Case Manager RN -Remote (Field)

CVS HealthOklahoma City, OK
23hRemote

About The Position

We’re building a world of health around every individual — shaping a more connected, convenient and compassionate health experience. At CVS Health®, you’ll be surrounded by passionate colleagues who care deeply, innovate with purpose, hold ourselves accountable and prioritize safety and quality in everything we do. Join us and be part of something bigger – helping to simplify health care one person, one family and one community at a time. Position Summary The Care Manager RN is responsible for driving and supporting care management and care coordination activities across the continuum of care (assessing, planning, implementing, coordinating, monitoring, and evaluating).
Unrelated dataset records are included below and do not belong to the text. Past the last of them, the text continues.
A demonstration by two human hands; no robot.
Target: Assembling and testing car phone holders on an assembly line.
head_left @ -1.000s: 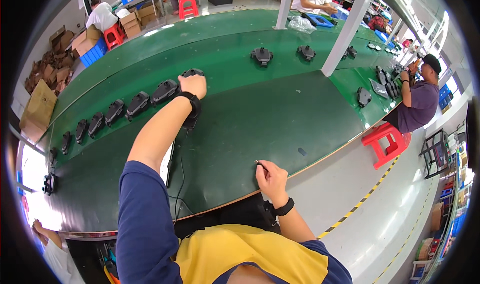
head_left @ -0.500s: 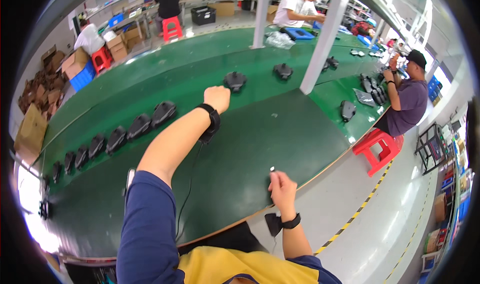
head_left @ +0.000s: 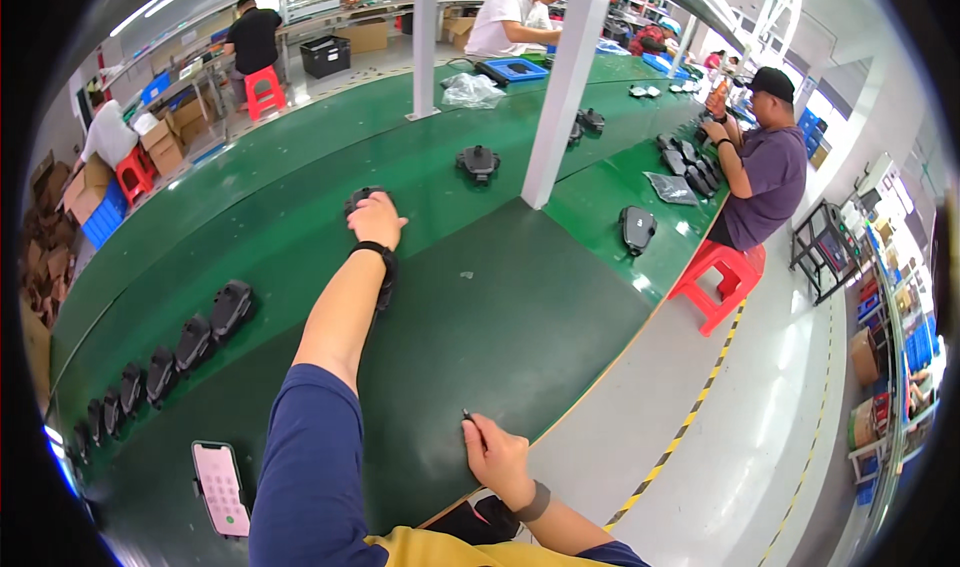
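Observation:
My left arm stretches out over the green bench, and my left hand (head_left: 377,220) has its fingers over a black plastic housing (head_left: 361,196), thumb out to the side. The hand covers much of that housing. Low over the dark green mat (head_left: 450,317), near the bench's front edge, my right hand (head_left: 499,461) is closed round a small, dark, stick-like thing (head_left: 466,415). Only its tip shows above the fingers. A row of several similar black housings (head_left: 194,343) lies to the left, and another housing (head_left: 479,164) sits farther along the bench.
A phone with a lit screen (head_left: 219,482) is at the lower left. A white post (head_left: 568,87) rises behind the mat. To the right a co-worker (head_left: 765,162) sits on a red stool (head_left: 720,279), near several housings and a single housing (head_left: 637,229).
The view has turned, shifting the bench leftward and bringing the phone in. My left hand, a fist beside a housing before, now has its fingers over one. The right hand stays closed.

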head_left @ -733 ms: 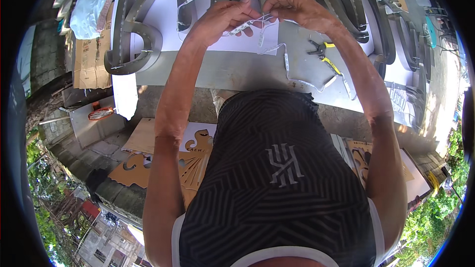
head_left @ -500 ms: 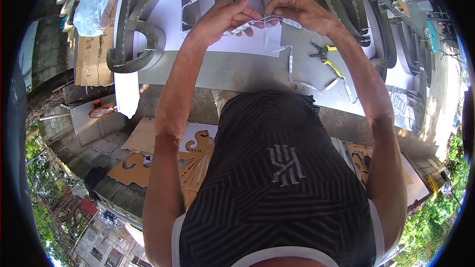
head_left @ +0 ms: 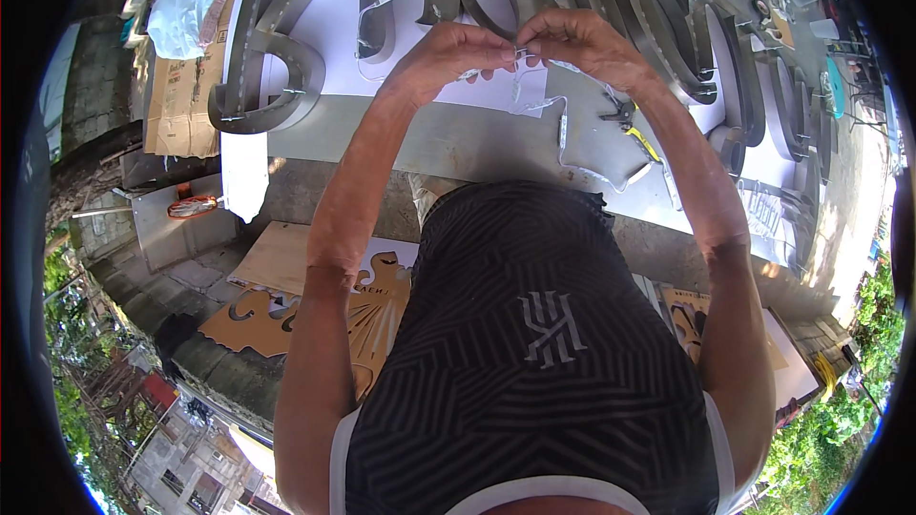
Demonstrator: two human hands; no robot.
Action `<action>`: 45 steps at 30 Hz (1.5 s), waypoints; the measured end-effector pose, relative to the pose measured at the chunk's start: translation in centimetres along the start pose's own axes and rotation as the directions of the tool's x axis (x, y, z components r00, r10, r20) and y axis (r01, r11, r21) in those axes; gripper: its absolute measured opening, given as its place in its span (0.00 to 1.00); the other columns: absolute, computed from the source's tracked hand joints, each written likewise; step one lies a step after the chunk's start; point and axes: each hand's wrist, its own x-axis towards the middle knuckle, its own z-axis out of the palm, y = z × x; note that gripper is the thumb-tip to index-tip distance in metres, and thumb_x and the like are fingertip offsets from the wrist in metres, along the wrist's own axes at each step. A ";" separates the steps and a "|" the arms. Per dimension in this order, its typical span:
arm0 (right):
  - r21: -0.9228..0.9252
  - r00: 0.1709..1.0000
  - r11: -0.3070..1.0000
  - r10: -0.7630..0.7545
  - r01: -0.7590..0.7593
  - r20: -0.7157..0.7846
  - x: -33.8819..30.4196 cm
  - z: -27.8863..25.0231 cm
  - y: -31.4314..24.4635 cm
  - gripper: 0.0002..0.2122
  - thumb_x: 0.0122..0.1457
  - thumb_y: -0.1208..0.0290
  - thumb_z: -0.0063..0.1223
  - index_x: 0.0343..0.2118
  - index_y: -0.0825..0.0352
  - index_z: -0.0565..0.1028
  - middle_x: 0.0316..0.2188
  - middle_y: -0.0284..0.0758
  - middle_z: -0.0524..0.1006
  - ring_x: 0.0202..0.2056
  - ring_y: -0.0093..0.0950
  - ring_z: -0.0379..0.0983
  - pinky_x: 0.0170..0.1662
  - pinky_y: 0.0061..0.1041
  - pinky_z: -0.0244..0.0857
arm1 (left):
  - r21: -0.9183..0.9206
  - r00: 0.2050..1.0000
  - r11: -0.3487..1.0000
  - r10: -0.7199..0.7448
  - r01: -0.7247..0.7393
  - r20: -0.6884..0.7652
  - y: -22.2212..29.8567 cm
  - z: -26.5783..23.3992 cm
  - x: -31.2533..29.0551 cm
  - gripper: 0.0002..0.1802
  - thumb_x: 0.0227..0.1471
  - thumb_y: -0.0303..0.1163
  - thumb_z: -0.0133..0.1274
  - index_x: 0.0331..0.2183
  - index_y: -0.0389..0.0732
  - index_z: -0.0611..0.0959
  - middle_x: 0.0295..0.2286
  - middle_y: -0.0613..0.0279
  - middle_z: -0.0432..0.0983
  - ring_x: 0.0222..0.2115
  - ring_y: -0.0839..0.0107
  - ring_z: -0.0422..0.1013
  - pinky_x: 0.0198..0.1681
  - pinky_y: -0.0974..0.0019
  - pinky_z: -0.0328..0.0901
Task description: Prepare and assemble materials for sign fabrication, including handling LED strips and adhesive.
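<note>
light: bright daylight, outdoors, hard shadows
bench: long grey worktop (head_left: 448,143) with white sheets (head_left: 315,48) spread over it
under the bench: brown cut-out boards (head_left: 286,315) and cardboard (head_left: 176,105) leaning around
ground: rough concrete (head_left: 143,257), kinda messy
edges: green trees (head_left: 830,429) right, buildings (head_left: 181,458) lower left

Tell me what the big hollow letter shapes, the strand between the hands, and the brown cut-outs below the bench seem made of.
Grey hollow letter shapes: likely sheet metal, dull grey with thin bent walls. Thin pale strand with small blocks, pinched by left hand and right hand: probably plastic-coated wiring, glossy and limp. Brown flat cut-outs: apparently plywood or board, matt tan.
</note>
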 end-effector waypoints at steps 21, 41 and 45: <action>-0.058 0.992 0.995 0.076 -0.082 -0.097 -1.5 2.5 1.9 0.09 0.61 0.71 0.56 0.39 0.72 0.78 0.25 0.34 0.79 0.26 0.19 0.73 0.31 0.22 0.69 | -0.050 0.990 0.997 -0.063 0.057 -0.130 -0.9 3.1 -1.6 0.11 0.49 0.33 0.62 0.32 0.34 0.86 0.27 0.61 0.83 0.27 0.78 0.74 0.33 0.72 0.67; -0.407 0.889 0.908 -0.262 0.096 -0.375 -3.9 6.1 0.7 0.06 0.58 0.81 0.58 0.38 0.69 0.78 0.25 0.34 0.78 0.24 0.20 0.74 0.27 0.25 0.68 | 0.009 0.965 1.000 -0.012 0.015 -0.262 -1.0 4.3 -3.4 0.10 0.51 0.31 0.61 0.33 0.34 0.86 0.26 0.59 0.83 0.30 0.75 0.78 0.36 0.72 0.70; -0.543 0.912 0.834 -0.298 0.105 -0.282 -4.2 6.1 0.7 0.11 0.54 0.83 0.60 0.40 0.67 0.80 0.28 0.37 0.79 0.28 0.26 0.77 0.31 0.23 0.70 | -0.015 0.969 0.999 -0.043 0.040 -0.243 -0.7 4.3 -3.5 0.11 0.51 0.32 0.61 0.33 0.34 0.86 0.26 0.59 0.83 0.29 0.76 0.76 0.35 0.72 0.68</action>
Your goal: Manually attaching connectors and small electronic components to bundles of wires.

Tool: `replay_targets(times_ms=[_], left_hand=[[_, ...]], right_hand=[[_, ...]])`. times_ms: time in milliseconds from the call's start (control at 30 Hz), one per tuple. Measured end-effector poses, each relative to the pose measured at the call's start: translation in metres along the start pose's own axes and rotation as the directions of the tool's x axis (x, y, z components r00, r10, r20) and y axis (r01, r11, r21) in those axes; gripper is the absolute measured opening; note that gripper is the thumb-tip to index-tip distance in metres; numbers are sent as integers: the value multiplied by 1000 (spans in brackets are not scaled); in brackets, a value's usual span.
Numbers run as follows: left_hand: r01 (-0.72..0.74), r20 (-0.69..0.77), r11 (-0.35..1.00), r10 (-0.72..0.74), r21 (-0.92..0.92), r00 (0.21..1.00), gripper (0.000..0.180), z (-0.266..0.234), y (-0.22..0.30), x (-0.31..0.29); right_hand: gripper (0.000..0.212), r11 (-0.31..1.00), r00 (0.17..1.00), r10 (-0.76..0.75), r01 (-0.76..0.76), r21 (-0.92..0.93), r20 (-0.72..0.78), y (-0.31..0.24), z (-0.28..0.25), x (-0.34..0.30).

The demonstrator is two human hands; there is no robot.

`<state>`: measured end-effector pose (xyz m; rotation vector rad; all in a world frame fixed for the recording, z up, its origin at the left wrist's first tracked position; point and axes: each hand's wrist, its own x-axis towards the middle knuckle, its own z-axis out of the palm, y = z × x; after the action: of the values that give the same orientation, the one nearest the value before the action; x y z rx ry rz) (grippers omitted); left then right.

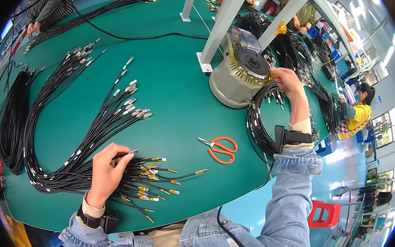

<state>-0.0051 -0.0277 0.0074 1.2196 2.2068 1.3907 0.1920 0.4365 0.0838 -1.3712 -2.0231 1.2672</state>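
My left hand (106,172) is closed in a pinch on a black cable, whose metal connector (133,152) sticks out past the fingertips. Beneath and beside it fan out several more black cable ends (148,189), many wrapped with yellow tape. My right hand (288,82) reaches far right to a round grey tape dispenser (233,82). Small yellow strips (238,73) stand out all around the dispenser's rim. Thumb and forefinger pinch at that rim, on what looks like one of the strips, mostly covered by the fingers.
Orange-handled scissors (223,149) lie on the green table (179,122) between my hands. A coiled cable bundle (258,119) rests below my right wrist. White metal posts (213,41) rise beside the dispenser. Long cable bundles (14,123) lie left. Co-workers stand across the table; a red stool (324,214) is at right.
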Motion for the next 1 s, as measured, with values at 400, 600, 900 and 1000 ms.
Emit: replay_targets(times_ms=[400,600,900,1000], left_hand=[[-13,-218,992,-15,-126,976,9,1,-3,-7],[52,-223,960,-116,-276,968,8,-9,-1,-18],[-14,-305,948,-88,-318,948,6,-10,9,-25],[55,-264,928,-162,-368,951,6,-14,11,-27]], right_hand=[[11,726,931,-354,334,601,-90,-33,58,-106],[5,654,892,-411,144,743,189,-47,189,-234],[1,560,915,-268,-107,822,302,-44,291,-294],[0,541,921,-297,-56,839,252,-46,300,-295]])
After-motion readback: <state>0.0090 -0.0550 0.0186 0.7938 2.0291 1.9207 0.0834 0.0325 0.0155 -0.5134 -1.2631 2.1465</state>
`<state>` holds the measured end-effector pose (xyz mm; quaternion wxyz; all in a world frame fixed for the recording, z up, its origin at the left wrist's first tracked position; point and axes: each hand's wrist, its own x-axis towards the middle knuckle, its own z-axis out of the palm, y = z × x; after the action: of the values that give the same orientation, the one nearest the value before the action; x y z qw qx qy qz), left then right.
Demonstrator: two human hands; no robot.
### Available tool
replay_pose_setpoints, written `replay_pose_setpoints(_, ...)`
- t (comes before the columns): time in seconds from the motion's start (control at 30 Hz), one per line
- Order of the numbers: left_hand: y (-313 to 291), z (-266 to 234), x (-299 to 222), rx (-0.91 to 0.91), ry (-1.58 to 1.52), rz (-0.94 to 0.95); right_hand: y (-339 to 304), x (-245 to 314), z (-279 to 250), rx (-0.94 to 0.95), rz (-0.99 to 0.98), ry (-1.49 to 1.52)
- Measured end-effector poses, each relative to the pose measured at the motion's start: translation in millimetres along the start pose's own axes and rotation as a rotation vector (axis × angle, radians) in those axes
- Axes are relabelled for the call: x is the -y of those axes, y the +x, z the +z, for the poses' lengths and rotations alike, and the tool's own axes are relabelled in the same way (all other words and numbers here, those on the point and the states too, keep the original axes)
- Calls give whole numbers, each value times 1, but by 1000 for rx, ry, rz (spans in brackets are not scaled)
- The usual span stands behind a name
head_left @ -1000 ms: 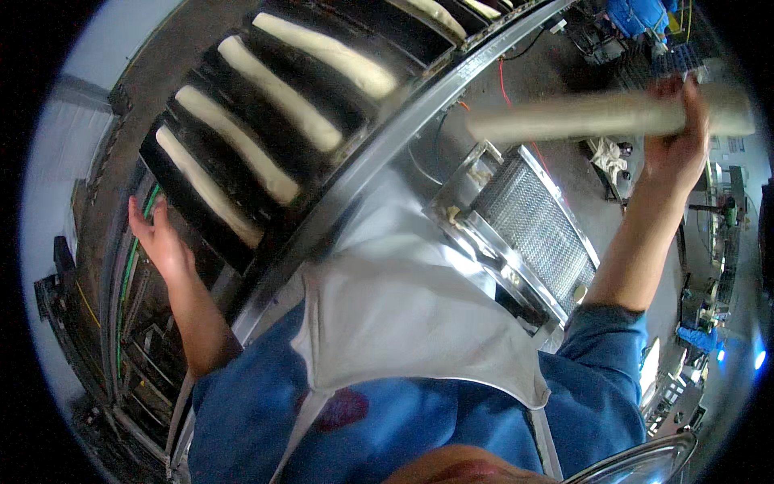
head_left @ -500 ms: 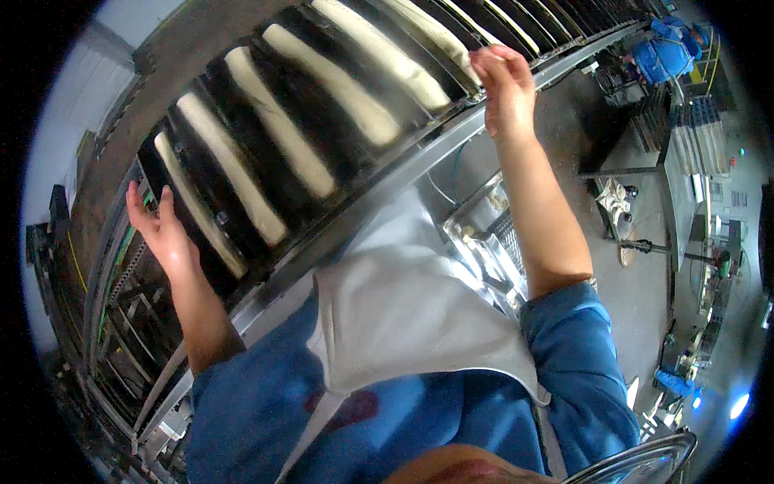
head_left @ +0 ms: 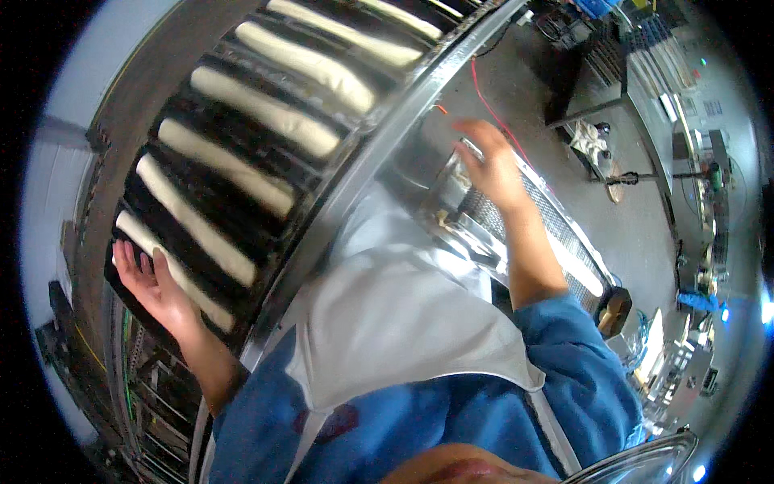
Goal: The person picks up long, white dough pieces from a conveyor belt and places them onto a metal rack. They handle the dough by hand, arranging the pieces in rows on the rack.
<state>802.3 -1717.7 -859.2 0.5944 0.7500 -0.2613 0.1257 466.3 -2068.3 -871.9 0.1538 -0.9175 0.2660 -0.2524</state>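
Note:
Long pale strips of dough lie side by side in black trays [head_left: 205,191] on a metal-edged line. My left hand [head_left: 157,286] is at the near left end, its fingers stretched and thumb apart. It overlaps the nearest dough strip [head_left: 201,300] in view; whether it touches the dough or only the tray, I cannot tell. My right hand [head_left: 493,168] is off the line, above a perforated metal tray [head_left: 548,214]. Its fingers are loosely bent and slightly blurred, with thumb and fingers apart and nothing seen between them.
A metal rail [head_left: 379,141] runs along the near side of the line, close to my white apron [head_left: 379,331]. Farther right stands a metal table [head_left: 601,117] with stacked trays. A thin red cord [head_left: 492,93] crosses the floor. Frame parts lie below my left hand.
My right hand has come away from the tray edge toward me, over the perforated tray. The dough trays appear farther left and lower. My left hand now overlaps the nearest strip.

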Motion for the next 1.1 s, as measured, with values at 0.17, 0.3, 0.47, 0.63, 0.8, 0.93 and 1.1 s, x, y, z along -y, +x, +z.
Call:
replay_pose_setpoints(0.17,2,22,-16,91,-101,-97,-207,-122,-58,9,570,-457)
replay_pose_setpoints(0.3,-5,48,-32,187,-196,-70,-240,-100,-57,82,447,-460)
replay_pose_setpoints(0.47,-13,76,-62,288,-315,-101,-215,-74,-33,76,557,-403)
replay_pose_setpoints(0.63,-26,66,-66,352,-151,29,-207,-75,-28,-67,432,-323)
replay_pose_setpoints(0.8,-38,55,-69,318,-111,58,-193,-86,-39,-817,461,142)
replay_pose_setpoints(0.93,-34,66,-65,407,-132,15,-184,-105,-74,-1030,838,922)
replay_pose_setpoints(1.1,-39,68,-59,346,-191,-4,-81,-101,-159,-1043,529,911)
The CM RN utilizes advanced clinical judgment and critical thinking skills to facilitate appropriate member physical and behavioral healthcare through assessment and care planning, direct provider coordination/collaboration, and coordination of psychosocial wrap around services to promote effective utilization of available resources and optimal, cost-effective outcomes.

Requirements

  • Minimum Associates or diploma nursing degree required
  • 3-5 years clinical practice experience, e.g. hospital setting or alternative care setting such as ambulatory care or outpatient clinic/facility
  • 2+ years’ experience using personal computer, keyboard navigation, navigating multiple systems and applications; and using MS Office Suite applications (Teams, Outlook, Word, Excel, etc.)
  • Variable work schedule with ability to work 2 days weekly until 9pm local time
  • RN with current unrestricted OK state licensure required

Nice To Haves

  • BSN and/or Master's Degree preferred
  • CCM Certification preferred
  • Maternal Health experience preferred
  • Spanish speaking preferred
  • Case management in an integrated model preferred
  • Managed care experience preferred
  • Discharge planning experience preferred
  • Experience providing care to the Medicaid population preferred

Responsibilities

  • Responsible for telephonic and/or face to face assessment, planning, implementing and coordinating care management activities with members to ensure that their medical and behavioral health needs are met and to enhance the member’s overall wellness.
  • Develops a proactive course of action to address issues presented and facilitate short and long-term outcomes as well as identify opportunities to enhance a member’s overall health through integration.
  • Through the use of clinical tools and information/data review, conducts comprehensive assessments of member’s needs and recommends an approach to case resolution by meeting needs in alignment with their benefit plan and available internal and external programs and services.
  • Applies clinical judgment to the incorporation of strategies designed to reduce risk factors and addresses complex health and social indicators which impact care planning and resolution of member issues.
  • Completes assessments that take into account information from various sources to address all conditions including co-morbid and multiple diagnoses that impact functionality and the member’s restrictions and limitations.
  • Analyzes utilization, self-report and clinical data available to consolidate information and begin to identify comprehensive member needs.
  • Using advanced clinical skills, performs crisis intervention with members experiencing a behavioral health or medical crisis and refers them to the appropriate clinical providers for thorough assessment and treatment, as clinically indicated.
  • Provides crisis follow up to members to help ensure they are receiving the appropriate treatment and services.
  • Applies and/or interprets applicable criteria and clinical guidelines, standardized care management plans, policies, procedures, and regulatory standards while assessing benefits and member’s needs to ensure appropriate administration of benefits.
  • Serves as a single point of contact for members and assists members to remediate immediate and acute gaps in care and access.
  • Using a holistic approach consults with manager, medical directors, and/or other physical/behavioral health support staff and providers to overcome barriers to meeting goals and objectives.
  • Presents cases at case conferences/rounds to obtain multidisciplinary view in order to achieve optimal outcomes.
  • Works collaboratively with the members’ interdisciplinary care team.
  • Identifies and escalates quality of care issues through established channels.
  • Ability to speak to medical and behavioral health professionals to influence appropriate member care.
  • Utilizes influencing/motivational interviewing skills to ensure maximum member engagement and discern their health status and health needs based on key questions and conversation.
  • Provides coaching, information and support to empower the member to make ongoing independent medical and/or healthy lifestyle choices.
  • Helps member actively and knowledably participate with their provider in healthcare decision-making.
  • In collaboration with the member and their care team develops and monitors established plans of care to meet the member’s goals.
  • Utilizes care management processes in compliance with regulatory and company policies and procedures.
  • Facilitates clinical hand offs during transitions of care.

Benefits

  • Affordable medical plan options, a 401(k) plan (including matching company contributions), and an employee stock purchase plan.
  • No-cost programs for all colleagues including wellness screenings, tobacco cessation and weight management programs, confidential counseling and financial coaching.
  • Benefit solutions that address the different needs and preferences of our colleagues including paid time off, flexible work schedules, family leave, dependent care resources, colleague assistance programs, tuition assistance, retiree medical access and many other benefits depending on eligibility.